Using Azure Functions to Geocode an input file

I was recently asked by a Customer if Azure offered any Geocoding services, not having a clue I subsequently beetled off to investigate potential options – the two that came immediately to mind were Azure Functions and Azure Data Factory.   This post will look at the initial Functions PoC I put together – it should be noted that if you were to look at doing this in Production you’d need to think about the implications of Function timeouts and supporting restarts.

Building on my recent post for using Azure Logic Apps to FTP files into Azure Blob Storage I’ll now walk you through a simple example Azure Function that monitors a given Azure Blob container and processes any new file that arrives.  The code and sample file supporting this post are available at the following repo: https://github.com/ianalderman/AZF_Samples, you will also need a Bing Maps API key for this – you can sign up for one of these at: https://www.microsoft.com/maps/create-a-bing-maps-key.aspx.

As a heads up as part of this walk through we will be adding nuget packages into our functions, its relatively painless don’t worry 🙂

Create Function App

Let’s start by creating a function app from the portal click on New and type Function App published by Microsoft and click Create.

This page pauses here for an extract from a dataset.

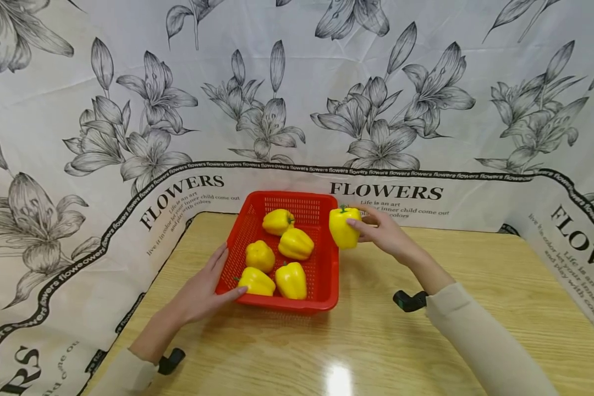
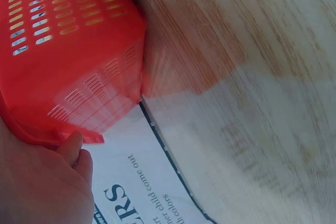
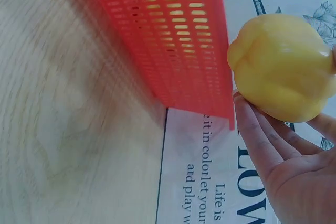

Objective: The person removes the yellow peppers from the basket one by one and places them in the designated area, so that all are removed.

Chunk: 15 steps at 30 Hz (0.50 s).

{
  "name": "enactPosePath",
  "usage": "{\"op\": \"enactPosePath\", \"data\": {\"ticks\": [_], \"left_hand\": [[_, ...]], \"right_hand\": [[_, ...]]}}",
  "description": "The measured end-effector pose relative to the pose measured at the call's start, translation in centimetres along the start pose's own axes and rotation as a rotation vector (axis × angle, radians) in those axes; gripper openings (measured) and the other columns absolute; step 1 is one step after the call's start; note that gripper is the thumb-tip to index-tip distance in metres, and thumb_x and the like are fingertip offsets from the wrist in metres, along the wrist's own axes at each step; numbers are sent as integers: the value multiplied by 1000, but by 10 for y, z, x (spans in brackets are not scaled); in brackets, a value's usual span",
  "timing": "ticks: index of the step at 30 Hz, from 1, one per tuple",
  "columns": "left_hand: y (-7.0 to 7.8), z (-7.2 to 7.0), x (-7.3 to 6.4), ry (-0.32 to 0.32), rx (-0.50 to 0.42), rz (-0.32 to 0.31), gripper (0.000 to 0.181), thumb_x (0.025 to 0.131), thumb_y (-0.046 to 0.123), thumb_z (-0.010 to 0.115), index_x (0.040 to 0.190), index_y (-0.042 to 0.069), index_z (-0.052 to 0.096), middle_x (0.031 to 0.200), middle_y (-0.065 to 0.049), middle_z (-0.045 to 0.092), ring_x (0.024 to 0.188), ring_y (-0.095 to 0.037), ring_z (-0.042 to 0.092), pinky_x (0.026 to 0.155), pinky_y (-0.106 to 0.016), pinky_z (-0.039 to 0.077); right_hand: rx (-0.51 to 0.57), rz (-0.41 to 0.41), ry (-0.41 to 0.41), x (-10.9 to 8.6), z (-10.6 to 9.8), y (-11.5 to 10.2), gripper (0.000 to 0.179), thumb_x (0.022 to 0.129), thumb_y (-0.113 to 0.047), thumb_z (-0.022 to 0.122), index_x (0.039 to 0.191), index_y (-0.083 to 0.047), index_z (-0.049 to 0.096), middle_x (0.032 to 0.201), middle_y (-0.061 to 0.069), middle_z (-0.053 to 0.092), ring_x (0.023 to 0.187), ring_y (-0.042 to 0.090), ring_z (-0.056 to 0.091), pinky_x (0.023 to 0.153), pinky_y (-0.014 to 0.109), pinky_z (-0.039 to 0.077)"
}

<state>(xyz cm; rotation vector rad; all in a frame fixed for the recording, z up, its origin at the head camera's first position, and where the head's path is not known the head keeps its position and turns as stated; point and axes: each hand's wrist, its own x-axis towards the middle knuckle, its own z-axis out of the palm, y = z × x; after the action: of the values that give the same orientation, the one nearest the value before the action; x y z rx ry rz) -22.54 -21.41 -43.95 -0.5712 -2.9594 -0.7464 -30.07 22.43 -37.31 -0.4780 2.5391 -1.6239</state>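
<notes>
A red plastic basket (image 1: 322, 264) with slotted walls holds several yellow bell peppers (image 1: 296, 243). At its near left corner my left hand (image 1: 203, 291) grips the rim, thumb over the near edge and fingers along the left side; the left wrist view shows fingertips (image 2: 73, 148) against the rim. My right hand (image 1: 383, 234) holds another yellow bell pepper (image 1: 344, 228), green stem up, at the basket's right rim. Seen from the right wrist, this pepper (image 3: 283, 66) sits between thumb and fingers, beside the top of the slotted wall (image 3: 173, 35).
The basket stands on a light wood-grain table (image 1: 376, 341). A white cloth (image 1: 297, 137) with flower drawings and lettering hangs behind the table and along both sides. Black wrist mounts (image 1: 408, 301) stick out beneath both forearms.
</notes>
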Motion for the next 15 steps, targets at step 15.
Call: {"op": "enactPosePath", "data": {"ticks": [15], "left_hand": [[0, 1, 1, 3, -5, -8, 112, 88, 77, 56, 166, 11, 9, 173, -7, 8, 147, -43, 36, 109, -63, 42]], "right_hand": [[-22, 69, 49, 0, -16, 27, 72, 102, -49, 58, 158, -9, 37, 140, 30, 50, 104, 36, 68, 89, 45, 60]]}}
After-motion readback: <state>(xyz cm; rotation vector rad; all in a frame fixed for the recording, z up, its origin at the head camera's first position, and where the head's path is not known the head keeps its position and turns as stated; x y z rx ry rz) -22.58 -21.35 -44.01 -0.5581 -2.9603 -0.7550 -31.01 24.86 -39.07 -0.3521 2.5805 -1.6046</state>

On the new function app blade enter:

  • App name: <a unique name for the function app>
  • Resource Group: select Create new and enter a name for the resource group
  • Location: select your location – in my example I chose North Europe

Click Create

Create our function

Once the function app has been provisioned we can create our function.  Navigate to the function app and click New Function.  This will present you with a new screen where you can select the type of function you would like to create.  In our instance we are going to go for BlobTrigger-CSharp, this template will create a default trigger where we can specify a storage account and location to monitor for new files which will cause the function to run. So click on BlobTrigger-CSharp

This will present you with some initial information you will need to fill in:

  • Name your function: GeoCodeFile
  • Path: inbound/{name}
  • Storage account connection
    • Click new
    • Click Create New
      • Enter a descriptive unique name for the storage account
      • Click OK
  • Click Create

At this point we have now created a basic function which will monitor the new storage account you created for any new blobs created in a container named “inbound” (don’t worry we’ll create that later) – which we configured in the Path element above.  The {name} will contain the name of the blob created and relates to the variable name used within the function.  When you clicked Create it should have taken you to the Develop pane and you can see in the default procedure that is created a variable called name:

Before we go any further let’s drop a file in to our storage account and make sure it all works as expected.  I prefer to use Azure Storage Explorer, however for simplicity we’ll stick with the portal for this post – feel free to use storage explorer if you are familiar with it.  So in the portal navigate to the storage account created above (a quick way is to use the Search resources box at the top of the screen and type in the account name), on the storage account blade click Blobs.

On the Blob service blade click on +Container, for Name enter inbound and click Create, your newly created container will now appear in the Blob service blade.  To save some time later on repeat this process to create another container called processed.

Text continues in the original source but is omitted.